--- Task statement ---
Give back the entries that follow exactly as written. Any picture gets left out.

• • • • • • •

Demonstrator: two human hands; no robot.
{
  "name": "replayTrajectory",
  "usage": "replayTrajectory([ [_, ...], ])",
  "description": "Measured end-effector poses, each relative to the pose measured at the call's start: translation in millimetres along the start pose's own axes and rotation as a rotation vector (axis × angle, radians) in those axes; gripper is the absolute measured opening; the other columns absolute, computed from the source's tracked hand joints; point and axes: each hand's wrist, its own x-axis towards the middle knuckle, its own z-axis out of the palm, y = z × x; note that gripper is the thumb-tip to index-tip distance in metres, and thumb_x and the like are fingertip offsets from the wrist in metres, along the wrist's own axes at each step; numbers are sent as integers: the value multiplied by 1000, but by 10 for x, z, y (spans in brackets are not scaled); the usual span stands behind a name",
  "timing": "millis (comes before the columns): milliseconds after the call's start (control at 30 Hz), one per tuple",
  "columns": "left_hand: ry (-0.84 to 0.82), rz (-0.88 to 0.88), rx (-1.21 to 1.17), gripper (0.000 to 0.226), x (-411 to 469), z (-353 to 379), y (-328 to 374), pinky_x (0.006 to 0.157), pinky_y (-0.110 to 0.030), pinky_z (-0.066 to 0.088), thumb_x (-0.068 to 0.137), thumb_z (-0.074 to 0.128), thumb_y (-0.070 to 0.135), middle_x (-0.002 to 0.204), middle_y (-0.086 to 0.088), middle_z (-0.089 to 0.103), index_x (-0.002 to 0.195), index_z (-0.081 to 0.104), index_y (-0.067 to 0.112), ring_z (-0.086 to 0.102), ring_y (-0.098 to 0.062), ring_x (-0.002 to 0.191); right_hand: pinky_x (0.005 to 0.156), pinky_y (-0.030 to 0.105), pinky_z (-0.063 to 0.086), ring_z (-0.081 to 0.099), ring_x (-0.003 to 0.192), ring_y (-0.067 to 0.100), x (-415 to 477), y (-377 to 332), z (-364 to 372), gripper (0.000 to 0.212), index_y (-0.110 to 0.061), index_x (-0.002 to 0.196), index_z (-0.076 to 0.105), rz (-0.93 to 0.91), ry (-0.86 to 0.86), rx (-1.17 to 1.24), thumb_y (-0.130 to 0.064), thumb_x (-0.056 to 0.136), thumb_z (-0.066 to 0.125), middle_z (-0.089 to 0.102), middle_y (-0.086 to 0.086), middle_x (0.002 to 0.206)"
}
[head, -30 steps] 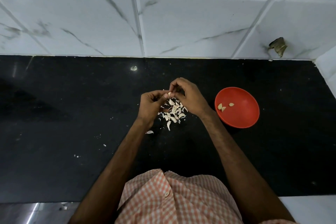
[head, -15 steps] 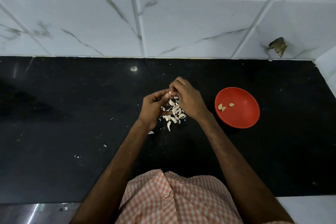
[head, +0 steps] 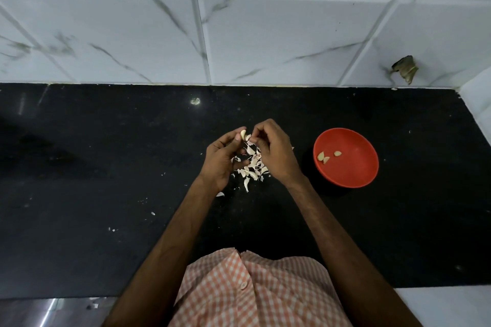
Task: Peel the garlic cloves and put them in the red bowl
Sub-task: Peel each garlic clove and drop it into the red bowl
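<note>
Left hand [head: 220, 160] pinches a garlic clove [head: 243, 134] at its fingertips, and right hand [head: 275, 152] curls in, picking at that clove's skin. Peel heap [head: 252, 166] sits at six o'clock below. Red bowl [head: 353, 178], three o'clock, holds three peeled cloves [head: 325, 157].

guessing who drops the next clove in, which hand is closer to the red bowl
Right. The right hand is just left of the red bowl, apart from it; the left hand is farther left, beyond the peel pile. Both pinch the garlic clove.
</note>
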Motion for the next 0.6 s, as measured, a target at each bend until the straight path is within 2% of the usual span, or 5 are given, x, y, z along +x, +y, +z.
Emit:
replayTrajectory([
  [133, 63, -6, -35, 23, 15, -58, -17, 62, -27, 58, 98, 62, 14, 101, 4, 73, 120, 70, 15, 58, -6, 72, 82, 30, 58, 68, 91, 11, -74, 149, 29, 22, -7, 106, 68, 172, -1, 20, 7, 89, 67, 69, 2, 96],
  [233, 83, -3, -19, 22, 9, -74, -22, 61, -24, 57, 96, 64, 14, 101, 6, 75, 117, 70, 17, 59, -4, 72, 92, 25, 56, 70, 104, 13, -143, 225, 63, 41, -7, 123, 68, 262, -127, -75, 16, 91, 55, 74, 7, 109],
  [300, 93, 9, 11, 21, -6, -83, -32, 60, -22, 56, 96, 65, 12, 97, 6, 76, 115, 70, 17, 61, -3, 72, 95, 21, 54, 68, 110, 12, -165, 229, 102, 38, -7, 125, 68, 301, -132, -109, 11, 94, 55, 73, 6, 116],
  [433, 105, 61, 100, 22, -17, -59, -51, 58, -21, 55, 93, 68, 9, 82, 9, 72, 115, 70, 13, 63, -2, 70, 70, 20, 55, 67, 78, 3, -163, 220, 154, 14, -12, 102, 65, 433, 55, -69, -22, 94, 71, 70, -4, 88],
  [600, 128, 77, 117, 19, 6, -28, -101, 53, -20, 54, 93, 67, 7, 84, 5, 73, 111, 70, 11, 63, -2, 65, 62, 20, 44, 54, 70, 6, -203, 267, 199, 21, -14, 83, 55, 427, -40, -207, -12, 89, 75, 57, -4, 82],
])
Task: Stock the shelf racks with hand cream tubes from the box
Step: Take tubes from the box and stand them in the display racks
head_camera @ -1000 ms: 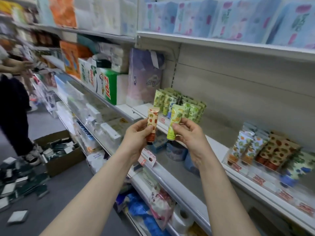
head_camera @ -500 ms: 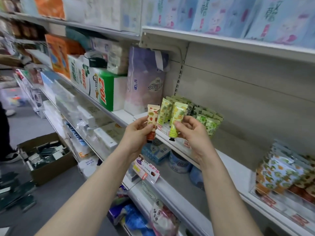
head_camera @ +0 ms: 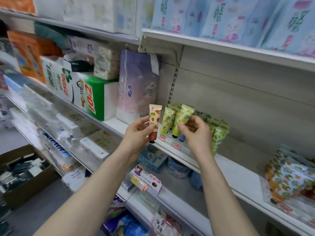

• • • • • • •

--- Result of this task ---
Demonstrator: two human hands; no robot.
{
  "name": "replayTrajectory",
  "usage": "replayTrajectory([ [_, ...], ])",
  "description": "Measured end-effector poses, each relative to the pose measured at the call's start: translation in millimetres along the start pose's own axes and rotation as a rotation vector (axis × angle, radians) in those axes; gripper is the absolute measured opening; the other columns absolute, computed from the source's tracked hand joints; point and axes: each hand's wrist, its own x-axis towards the middle knuckle, its own z-axis out of the palm, y = z × x; note that gripper is the thumb-tip to index-tip distance in metres, and thumb_x and the like are fingertip offsets from the wrist in metres, along the wrist's own axes at each step; numbers are sent as integers: the value multiplied by 1000, but by 10 for x, z, y (spans in brackets are not scaled); the usual span stands behind a name",
  "timing": "millis (comes before the columns): milliseconds after the call's start (control at 30 Hz), one per tuple",
  "columns": "left_hand: ry (-0.84 to 0.82), rz (-0.88 to 0.88), rx (-1.21 to 1.17), gripper (0.000 to 0.226), x (-411 to 469), z (-353 to 379), y (-328 to 374), pinky_x (0.006 to 0.157), pinky_y (-0.110 to 0.030), pinky_z (-0.066 to 0.088), thumb_x (-0.068 to 0.137), thumb_z (-0.074 to 0.128), thumb_y (-0.070 to 0.135), middle_x (-0.002 to 0.204), middle_y (-0.086 to 0.088), middle_z (-0.089 to 0.103), index_x (-0.002 to 0.195), index_z (-0.081 to 0.104), index_y (-0.067 to 0.112), ring_z (-0.086 to 0.102), ring_y (-0.098 to 0.062), ring_x (-0.002 to 0.191); right_hand: pinky_x (0.005 to 0.156), pinky_y (-0.030 to 0.105), pinky_z (-0.063 to 0.086), ring_z (-0.081 to 0.099), ring_x (-0.003 to 0.192), ring_y (-0.067 to 0.100), x (-415 to 477), y (-377 to 332), z (-364 to 372), gripper (0.000 to 0.212), index_y (-0.110 to 0.061), index_x (-0.002 to 0.196), index_z (-0.076 to 0.105), rz (-0.93 to 0.91), ry (-0.86 to 0.86), rx (-1.17 to 1.24), thumb_y (-0.130 to 0.064), thumb_x (-0.056 to 0.136), thumb_z (-0.066 to 0.125), middle_z (-0.089 to 0.102), middle_y (-0.086 to 0.086), middle_x (0.002 to 0.206)"
}
[head, -30 steps] 
[head, -15 steps] 
[head, +0 steps] 
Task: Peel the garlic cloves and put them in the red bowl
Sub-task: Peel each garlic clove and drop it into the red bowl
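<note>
Left hand [head: 220, 160] pinches a garlic clove [head: 243, 134] at its fingertips, and right hand [head: 275, 152] curls in, picking at that clove's skin. Peel heap [head: 252, 166] sits at six o'clock below. Red bowl [head: 353, 178], three o'clock, holds three peeled cloves [head: 325, 157].

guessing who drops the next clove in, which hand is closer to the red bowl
Right. The right hand is just left of the red bowl, apart from it; the left hand is farther left, beyond the peel pile. Both pinch the garlic clove.
</note>
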Motion for the next 0.6 s, as measured, a target at each bend until the straight path is within 2% of the usual span, or 5 are given, x, y, z along +x, +y, +z.
Emit:
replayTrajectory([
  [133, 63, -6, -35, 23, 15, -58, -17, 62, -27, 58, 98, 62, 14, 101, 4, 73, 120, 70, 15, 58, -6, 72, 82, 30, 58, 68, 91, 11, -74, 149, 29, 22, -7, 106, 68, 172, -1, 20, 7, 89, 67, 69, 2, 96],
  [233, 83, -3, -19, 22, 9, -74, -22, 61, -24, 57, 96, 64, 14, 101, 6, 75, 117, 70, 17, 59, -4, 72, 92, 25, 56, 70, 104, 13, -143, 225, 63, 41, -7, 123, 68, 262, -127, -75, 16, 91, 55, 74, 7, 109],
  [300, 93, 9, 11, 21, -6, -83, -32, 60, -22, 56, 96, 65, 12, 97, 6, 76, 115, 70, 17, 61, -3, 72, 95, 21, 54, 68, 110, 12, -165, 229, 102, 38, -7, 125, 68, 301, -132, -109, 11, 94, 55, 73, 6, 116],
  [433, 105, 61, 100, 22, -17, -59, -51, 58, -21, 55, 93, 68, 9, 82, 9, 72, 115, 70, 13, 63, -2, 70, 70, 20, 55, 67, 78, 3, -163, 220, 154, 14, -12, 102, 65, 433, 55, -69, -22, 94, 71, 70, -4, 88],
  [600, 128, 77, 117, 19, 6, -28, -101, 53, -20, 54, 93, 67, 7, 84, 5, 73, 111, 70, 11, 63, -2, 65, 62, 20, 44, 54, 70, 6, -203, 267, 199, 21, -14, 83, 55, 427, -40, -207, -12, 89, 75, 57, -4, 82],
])
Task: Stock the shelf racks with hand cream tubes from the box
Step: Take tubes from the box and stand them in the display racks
head_camera @ -1000 ms: 
head_camera @ -500 ms: 
head_camera @ +0 ms: 

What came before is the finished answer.